**ABOUT THIS TASK**
Could you output the listing that follows exactly, without its images?

**COLLECTED DATA**
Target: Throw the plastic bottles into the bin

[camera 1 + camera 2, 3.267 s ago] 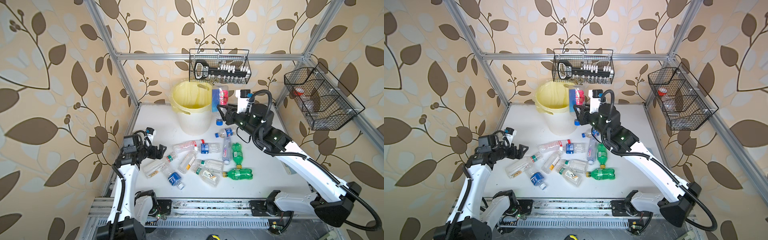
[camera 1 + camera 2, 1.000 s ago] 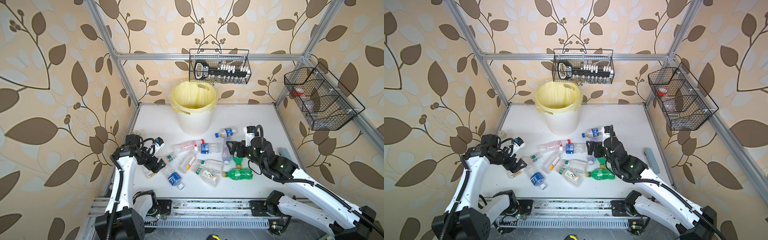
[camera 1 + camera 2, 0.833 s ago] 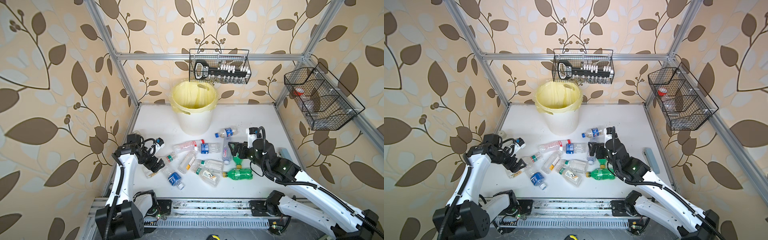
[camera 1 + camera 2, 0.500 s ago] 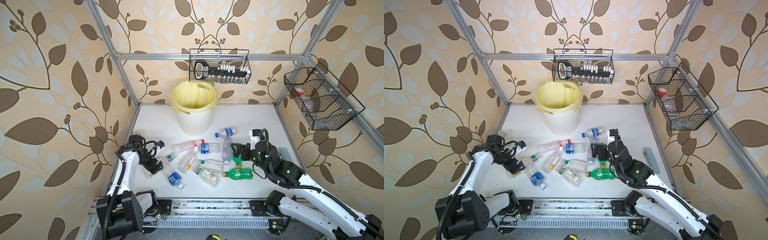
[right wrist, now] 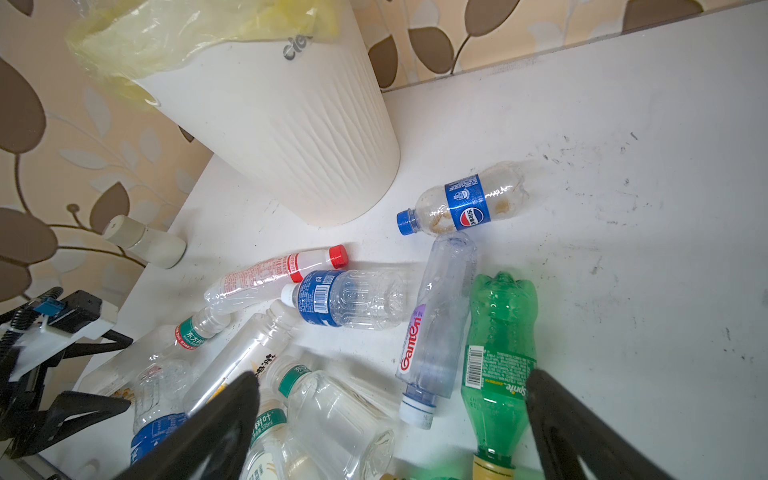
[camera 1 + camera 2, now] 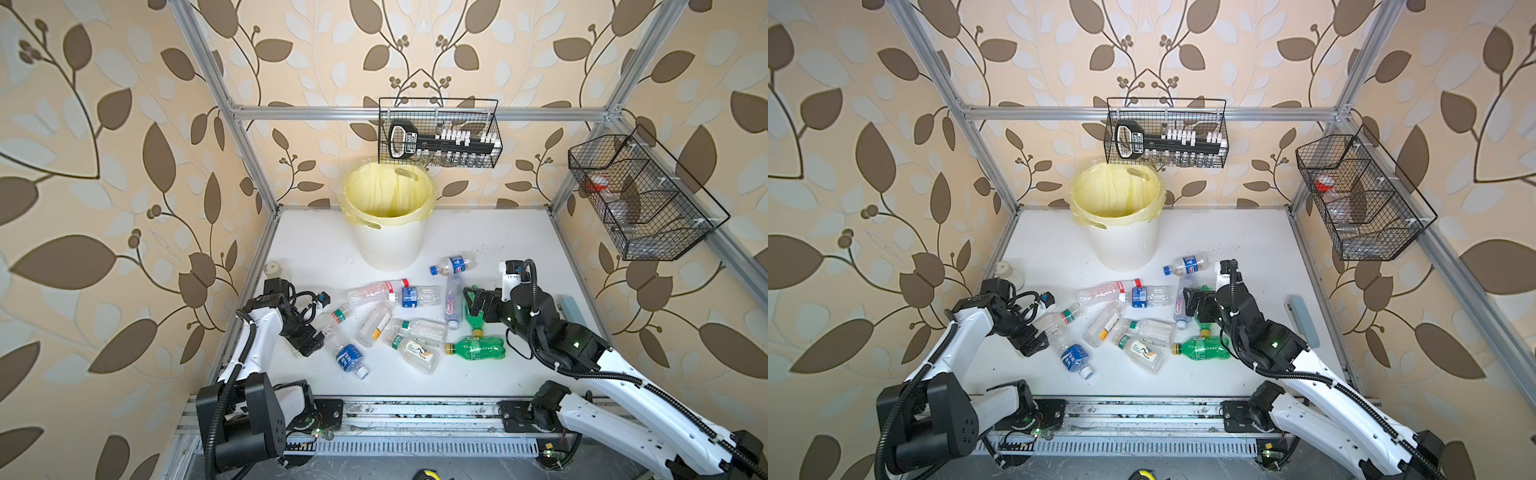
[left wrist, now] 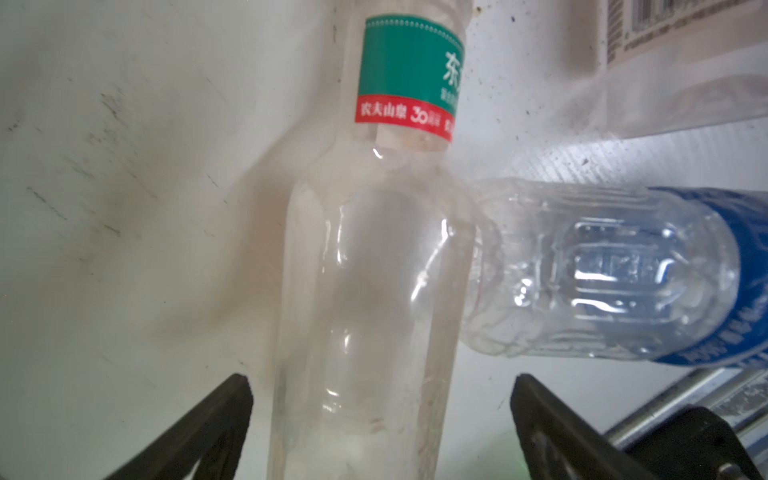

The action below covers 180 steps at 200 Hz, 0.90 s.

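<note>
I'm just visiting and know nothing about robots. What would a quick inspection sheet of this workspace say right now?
Surface: white table, scuffed and speckled with dirt.
Job's things: roughly eleven plastic bottles lie in a heap in front of the bin, which stands upright with a yellow liner.
Clutter: white jar by the left edge; grey-blue flat block by the right edge.
Grippers: left gripper open, jaws either side of the clear bottle with the green-and-red label; right gripper open over the heap, holding nothing.
Cables: black cables loop off both wrists.
Surroundings: two black wire baskets hang on the frame; leaf-patterned walls.
</note>
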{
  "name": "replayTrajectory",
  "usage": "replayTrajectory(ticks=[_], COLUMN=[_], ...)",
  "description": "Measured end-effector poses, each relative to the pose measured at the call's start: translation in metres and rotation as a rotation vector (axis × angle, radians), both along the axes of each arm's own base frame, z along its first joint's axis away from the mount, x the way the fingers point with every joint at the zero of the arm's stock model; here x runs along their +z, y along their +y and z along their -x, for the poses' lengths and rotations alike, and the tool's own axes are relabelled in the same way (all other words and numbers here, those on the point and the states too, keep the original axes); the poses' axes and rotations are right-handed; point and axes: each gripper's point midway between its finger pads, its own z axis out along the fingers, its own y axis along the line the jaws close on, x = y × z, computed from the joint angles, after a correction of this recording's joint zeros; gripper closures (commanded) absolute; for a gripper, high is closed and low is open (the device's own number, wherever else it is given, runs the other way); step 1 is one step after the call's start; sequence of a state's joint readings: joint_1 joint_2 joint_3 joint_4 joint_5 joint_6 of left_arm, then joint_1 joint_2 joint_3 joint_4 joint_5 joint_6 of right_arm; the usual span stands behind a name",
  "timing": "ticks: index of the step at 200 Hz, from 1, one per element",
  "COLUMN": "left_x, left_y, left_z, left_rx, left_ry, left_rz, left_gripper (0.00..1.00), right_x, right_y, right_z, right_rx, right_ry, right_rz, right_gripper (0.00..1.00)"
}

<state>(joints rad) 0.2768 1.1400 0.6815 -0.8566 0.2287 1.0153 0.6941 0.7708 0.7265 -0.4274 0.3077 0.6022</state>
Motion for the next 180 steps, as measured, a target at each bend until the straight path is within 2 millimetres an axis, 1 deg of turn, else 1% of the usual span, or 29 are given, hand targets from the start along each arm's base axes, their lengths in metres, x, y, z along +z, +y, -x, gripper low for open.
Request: replayTrajectory(ticks=[38,117,140,180], left_x=[-0.005,-0.01,-0.011,-0.018], left_y=[0.002,0.003,0.003,0.001], left_z=[-0.006,-0.008,-0.009,-0.002], left_rx=[0.001,0.0,-0.001,-0.002], left_ry=[0.001,0.014,0.011,0.033], left_rz=[-0.002,0.002,0.002,0.008], left_gripper=[0.02,0.15,0.22,0.25], right_x=[0.0,0.0,-0.002,-0.005], right_y=[0.0,0.0,-0.001,-0.002], right_z=[0.0,0.0,0.001,0.002], right_rx=[0.0,-0.001,-0.003,-0.005], right_ry=[0.001,0.001,0.001,0.007], right_rz=[0.001,-0.001,-0.004,-0.003], right_gripper=[0.0,0.0,0.0,0.0])
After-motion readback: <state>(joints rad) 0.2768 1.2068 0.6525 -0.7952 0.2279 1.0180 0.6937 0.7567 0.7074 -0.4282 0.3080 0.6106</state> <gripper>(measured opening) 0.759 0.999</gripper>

**RESPONSE TO THE EXERCISE**
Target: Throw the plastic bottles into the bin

[camera 1 + camera 2, 3.267 s ago] 
[camera 1 + camera 2, 1.000 s ago] 
[camera 1 + camera 2, 0.833 s ago] 
[camera 1 + camera 2, 0.500 s ago] 
[right wrist, now] 
[camera 1 + camera 2, now] 
[left wrist, now] 

The action below covers 180 steps at 200 Hz, 0.90 s.

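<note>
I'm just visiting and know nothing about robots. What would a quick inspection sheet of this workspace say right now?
Surface: white table, scuffed and speckled with dirt.
Job's things: roughly eleven plastic bottles lie in a heap in front of the bin, which stands upright with a yellow liner.
Clutter: white jar by the left edge; grey-blue flat block by the right edge.
Grippers: left gripper open, jaws either side of the clear bottle with the green-and-red label; right gripper open over the heap, holding nothing.
Cables: black cables loop off both wrists.
Surroundings: two black wire baskets hang on the frame; leaf-patterned walls.
</note>
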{
  "name": "replayTrajectory",
  "usage": "replayTrajectory(ticks=[_], COLUMN=[_], ...)",
  "description": "Measured end-effector poses, each relative to the pose measured at the call's start: translation in metres and rotation as a rotation vector (axis × angle, radians), both along the axes of each arm's own base frame, z along its first joint's axis away from the mount, x the way the fingers point with every joint at the zero of the arm's stock model; here x runs along their +z, y along their +y and z along their -x, for the poses' lengths and rotations alike, and the tool's own axes are relabelled in the same way (all other words and numbers here, those on the point and the states too, keep the original axes); the poses' axes and rotations are right-handed; point and axes: each gripper's point midway between its finger pads, its own z axis out along the fingers, its own y axis along the line the jaws close on, x = y × z, computed from the joint angles, after a correction of this recording's joint zeros; gripper closures (commanded) absolute; for a gripper, high is closed and low is open (the device's own number, wherever else it is given, runs the other way); step 1 is one step after the call's start; sequence of a state's joint readings: joint_1 joint_2 joint_3 joint_4 joint_5 joint_6 of left_arm, then joint_1 joint_2 joint_3 joint_4 joint_5 joint_6 of right_arm; the usual span stands behind a name",
  "timing": "ticks: index of the step at 200 Hz, from 1, one per element",
  "COLUMN": "left_x, left_y, left_z, left_rx, left_ry, left_rz, left_gripper (0.00..1.00), right_x, right_y, right_z, right_rx, right_ry, right_rz, right_gripper (0.00..1.00)"
}

<state>(joints rad) 0.2768 1.1400 0.6815 -0.8566 0.2287 1.0153 0.6941 0.7708 0.7265 -0.4274 0.3077 0.6022</state>
Motion for the next 180 steps, as measured, a target at each bend until the straight path is within 2 millimetres an axis, 1 deg of turn, else 1% of the usual span, or 29 are given, hand targets from the start along each arm's base axes, their lengths in metres, x, y, z along +z, +y, -x, gripper low for open.
Request: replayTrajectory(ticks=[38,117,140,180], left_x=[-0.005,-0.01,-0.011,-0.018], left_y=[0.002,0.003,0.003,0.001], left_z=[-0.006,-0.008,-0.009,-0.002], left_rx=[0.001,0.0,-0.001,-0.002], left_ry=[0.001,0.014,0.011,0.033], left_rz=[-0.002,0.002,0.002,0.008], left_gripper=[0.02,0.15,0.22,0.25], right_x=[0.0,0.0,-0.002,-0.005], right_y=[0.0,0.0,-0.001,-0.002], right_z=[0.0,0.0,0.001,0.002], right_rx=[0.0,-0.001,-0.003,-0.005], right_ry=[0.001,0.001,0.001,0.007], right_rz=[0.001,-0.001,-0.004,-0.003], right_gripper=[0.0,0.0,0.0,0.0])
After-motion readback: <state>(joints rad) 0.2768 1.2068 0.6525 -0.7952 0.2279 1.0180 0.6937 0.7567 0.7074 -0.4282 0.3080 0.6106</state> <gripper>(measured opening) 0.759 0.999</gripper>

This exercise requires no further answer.